The honest limitation: inspection shows you what happened at the transport layer. It does not show you what happened inside your handler after the request was received. That requires the next mechanism.

Mechanism 2: Outcome verification

Outcome verification closes the gap between "the webhook was delivered" and "the webhook was processed." This is the most important capability HookTunnel provides, and the one that differentiates a reliability control plane from a request logger.

How it works:

After your webhook handler processes the event and commits the database write, your application sends a signed receipt to HookTunnel:

// Your handler processes the event
await db.transaction(async (trx) => {
  await trx('orders').insert({
    stripe_invoice_id: event.data.object.id,
    customer_id: customerId,
    amount: event.data.object.amount_paid,
    status: 'paid',
  });
});

// Transaction committed. Send the receipt.
await fetch(process.env.HOOKTUNNEL_RECEIPT_URL, {
  method: 'POST',
  headers: {
    'Authorization': `Bearer ${process.env.RECEIPT_SECRET}`,
    'Content-Type': 'application/json',
  },
  body: JSON.stringify({
    event_id: event.id,
    receipt_id: crypto.randomUUID(),
    status: 'processed',
    processed_at: new Date().toISOString(),
    side_effect_refs: { order_id: orderId },
  }),
});

The receipt is sent after the commit, not before. This is the guarantee. If the transaction rolls back, no receipt is sent. If the handler throws after the 200 response but before the database write, no receipt is sent. The receipt is evidence that the side effect committed.

The three states:

For every webhook event, HookTunnel tracks three possible outcome states:

| State | Evidence | Meaning | |---|---|---| | Applied Confirmed | Signed receipt received within SLA window | The side effect committed. Proof exists. | | Applied Unknown | SLA window expired without a receipt | The event may or may not have been processed. Investigate. | | Applied Failed | Receipt with failure status received | The handler explicitly reported a processing failure. |

Applied Unknown is the critical state. It does not mean failure. It means you do not know. That is the correct thing to report when you have no evidence either way. It is the state that triggers investigation, not the state that triggers blind retry.

Why HMAC signing matters:

The receipt is signed with a shared secret (HMAC-SHA256) that HookTunnel verifies before recording. This prevents a third party from spoofing receipts. It also prevents a buggy handler from accidentally sending a receipt for an event it did not process — the receipt must include the correct event ID and a valid signature.

HookTunnel supports secret rotation with a 24-hour grace period. During rotation, both the current and previous secrets are accepted. This means you can rotate credentials without a coordination window between your application and HookTunnel.

What changes for operators:

Without outcome verification, you know what arrived. With it, you know what worked. The shift is from "Stripe says delivered" to "my application confirms applied." When the two disagree — delivered but not confirmed — you have an actionable signal within the SLA window, not a customer complaint days later.

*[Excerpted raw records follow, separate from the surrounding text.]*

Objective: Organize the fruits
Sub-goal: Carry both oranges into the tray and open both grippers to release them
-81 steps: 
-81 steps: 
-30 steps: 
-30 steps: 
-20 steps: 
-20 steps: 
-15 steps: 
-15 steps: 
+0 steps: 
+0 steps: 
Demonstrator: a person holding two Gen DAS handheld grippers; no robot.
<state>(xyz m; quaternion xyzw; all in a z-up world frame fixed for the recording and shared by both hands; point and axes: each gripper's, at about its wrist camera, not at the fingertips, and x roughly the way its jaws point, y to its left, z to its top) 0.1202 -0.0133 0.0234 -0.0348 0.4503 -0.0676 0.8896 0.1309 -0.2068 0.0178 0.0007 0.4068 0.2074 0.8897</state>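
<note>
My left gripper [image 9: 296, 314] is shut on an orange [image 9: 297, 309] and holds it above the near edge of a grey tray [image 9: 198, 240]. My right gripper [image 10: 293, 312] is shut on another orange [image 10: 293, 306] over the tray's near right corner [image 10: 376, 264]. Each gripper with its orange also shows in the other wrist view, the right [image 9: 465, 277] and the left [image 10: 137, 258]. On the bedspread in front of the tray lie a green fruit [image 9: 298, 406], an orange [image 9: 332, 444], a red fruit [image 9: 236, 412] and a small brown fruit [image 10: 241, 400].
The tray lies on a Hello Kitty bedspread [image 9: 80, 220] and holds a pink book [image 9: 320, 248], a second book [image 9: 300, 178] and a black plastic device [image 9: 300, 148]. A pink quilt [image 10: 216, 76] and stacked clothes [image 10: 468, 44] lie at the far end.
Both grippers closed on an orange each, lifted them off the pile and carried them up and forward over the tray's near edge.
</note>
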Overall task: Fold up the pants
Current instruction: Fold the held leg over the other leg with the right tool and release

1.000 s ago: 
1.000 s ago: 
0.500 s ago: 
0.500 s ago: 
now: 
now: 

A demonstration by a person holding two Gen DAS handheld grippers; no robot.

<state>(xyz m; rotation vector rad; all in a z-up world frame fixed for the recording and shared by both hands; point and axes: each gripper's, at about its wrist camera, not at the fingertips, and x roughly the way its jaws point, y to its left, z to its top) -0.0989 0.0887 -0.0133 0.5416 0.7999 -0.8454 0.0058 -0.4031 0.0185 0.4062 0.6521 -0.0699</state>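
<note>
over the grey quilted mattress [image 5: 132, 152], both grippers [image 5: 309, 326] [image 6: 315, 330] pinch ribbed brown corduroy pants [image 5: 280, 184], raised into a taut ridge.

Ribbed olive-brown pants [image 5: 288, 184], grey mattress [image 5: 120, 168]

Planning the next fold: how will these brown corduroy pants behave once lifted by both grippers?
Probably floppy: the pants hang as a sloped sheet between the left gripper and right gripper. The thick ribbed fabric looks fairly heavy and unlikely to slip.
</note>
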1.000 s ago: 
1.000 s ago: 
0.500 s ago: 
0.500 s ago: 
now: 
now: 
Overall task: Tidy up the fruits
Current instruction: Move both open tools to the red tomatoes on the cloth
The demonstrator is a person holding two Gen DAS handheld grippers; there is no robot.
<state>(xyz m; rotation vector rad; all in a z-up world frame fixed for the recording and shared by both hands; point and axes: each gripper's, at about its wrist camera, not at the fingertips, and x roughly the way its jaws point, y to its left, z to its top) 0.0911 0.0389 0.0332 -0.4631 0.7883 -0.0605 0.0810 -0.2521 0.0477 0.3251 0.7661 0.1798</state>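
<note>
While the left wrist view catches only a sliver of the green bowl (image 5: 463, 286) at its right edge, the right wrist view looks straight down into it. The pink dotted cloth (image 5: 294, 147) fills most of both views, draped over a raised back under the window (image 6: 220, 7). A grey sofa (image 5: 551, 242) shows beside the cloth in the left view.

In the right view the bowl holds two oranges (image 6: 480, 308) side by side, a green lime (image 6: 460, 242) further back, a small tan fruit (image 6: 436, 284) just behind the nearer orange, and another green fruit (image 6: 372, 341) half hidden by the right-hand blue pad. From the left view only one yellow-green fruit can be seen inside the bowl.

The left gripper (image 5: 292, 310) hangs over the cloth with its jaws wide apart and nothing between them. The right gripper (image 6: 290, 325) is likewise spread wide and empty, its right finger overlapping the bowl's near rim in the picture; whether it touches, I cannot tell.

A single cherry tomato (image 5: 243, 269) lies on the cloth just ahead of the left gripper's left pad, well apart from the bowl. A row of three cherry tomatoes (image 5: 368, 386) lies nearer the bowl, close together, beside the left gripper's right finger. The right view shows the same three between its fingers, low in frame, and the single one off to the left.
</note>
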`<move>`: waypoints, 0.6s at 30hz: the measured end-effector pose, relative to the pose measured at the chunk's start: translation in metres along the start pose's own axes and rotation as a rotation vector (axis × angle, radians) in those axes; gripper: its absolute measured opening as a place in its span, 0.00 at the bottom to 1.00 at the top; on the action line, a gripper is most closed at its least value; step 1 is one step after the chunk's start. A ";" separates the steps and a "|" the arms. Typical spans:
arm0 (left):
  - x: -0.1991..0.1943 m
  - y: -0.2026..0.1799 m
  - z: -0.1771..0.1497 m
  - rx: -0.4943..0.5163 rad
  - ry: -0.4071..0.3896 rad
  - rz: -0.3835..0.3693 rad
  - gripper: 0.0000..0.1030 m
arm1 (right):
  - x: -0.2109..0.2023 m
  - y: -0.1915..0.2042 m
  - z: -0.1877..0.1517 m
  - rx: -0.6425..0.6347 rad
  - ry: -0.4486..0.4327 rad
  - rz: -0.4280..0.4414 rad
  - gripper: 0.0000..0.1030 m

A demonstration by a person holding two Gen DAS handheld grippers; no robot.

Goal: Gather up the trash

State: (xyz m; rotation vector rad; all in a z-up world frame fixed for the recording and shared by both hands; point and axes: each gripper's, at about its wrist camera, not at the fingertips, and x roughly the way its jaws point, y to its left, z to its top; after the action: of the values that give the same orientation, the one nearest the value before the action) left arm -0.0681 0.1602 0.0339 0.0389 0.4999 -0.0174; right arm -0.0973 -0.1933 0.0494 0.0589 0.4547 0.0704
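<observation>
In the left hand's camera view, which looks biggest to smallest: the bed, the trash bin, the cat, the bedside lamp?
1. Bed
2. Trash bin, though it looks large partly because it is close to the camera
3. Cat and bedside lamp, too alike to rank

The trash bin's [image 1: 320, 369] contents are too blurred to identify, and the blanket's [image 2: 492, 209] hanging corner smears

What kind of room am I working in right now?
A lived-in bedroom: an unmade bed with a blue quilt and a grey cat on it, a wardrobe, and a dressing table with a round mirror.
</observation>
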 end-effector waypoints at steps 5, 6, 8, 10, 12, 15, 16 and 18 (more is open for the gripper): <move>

For the detailed technical analysis of why 200 OK does not prove processing, see webhook platforms cannot stop at HTTP request logging.

Mechanism 3: Canary probes

Outcome verification tells you whether individual events were processed. Canary probes tell you whether the pipeline is working right now.

How canary probes work:

HookTunnel sends a synthetic webhook payload to a designated hook endpoint on a configurable schedule — every 5 minutes by default. The canary payload is a real HTTP request with a known body and a marker that identifies it as a canary. HookTunnel then verifies that the payload was captured by checking the request log.

The verification is end-to-end: the canary tests ingress (did the HTTP request reach the endpoint), storage (was the payload persisted to the database), and retrieval (can the payload be read back). If any layer in the pipeline is broken — a misconfigured load balancer, a full database disk, a crashed ingress process — the canary fails.

What canaries catch that health checks miss:

A health check endpoint returns 200 if the application process is running and can reach the database. It does not test whether a webhook payload sent to the ingress endpoint would be correctly stored and retrievable.

Consider a specific failure: a Vercel deployment introduces a new middleware that accidentally strips the request body from POST requests to certain routes. The health check endpoint is a GET request — it is unaffected. The middleware bug only affects POST requests with bodies larger than 1KB. Small webhook payloads pass through. Large ones (Stripe events with expanded objects, GitHub push events with multiple commits) arrive with empty bodies.

The health check returns 200. Small webhooks work. Large webhooks are silently truncated. The canary probe, which sends a payload of known size, detects the truncation immediately and marks the pipeline as degraded.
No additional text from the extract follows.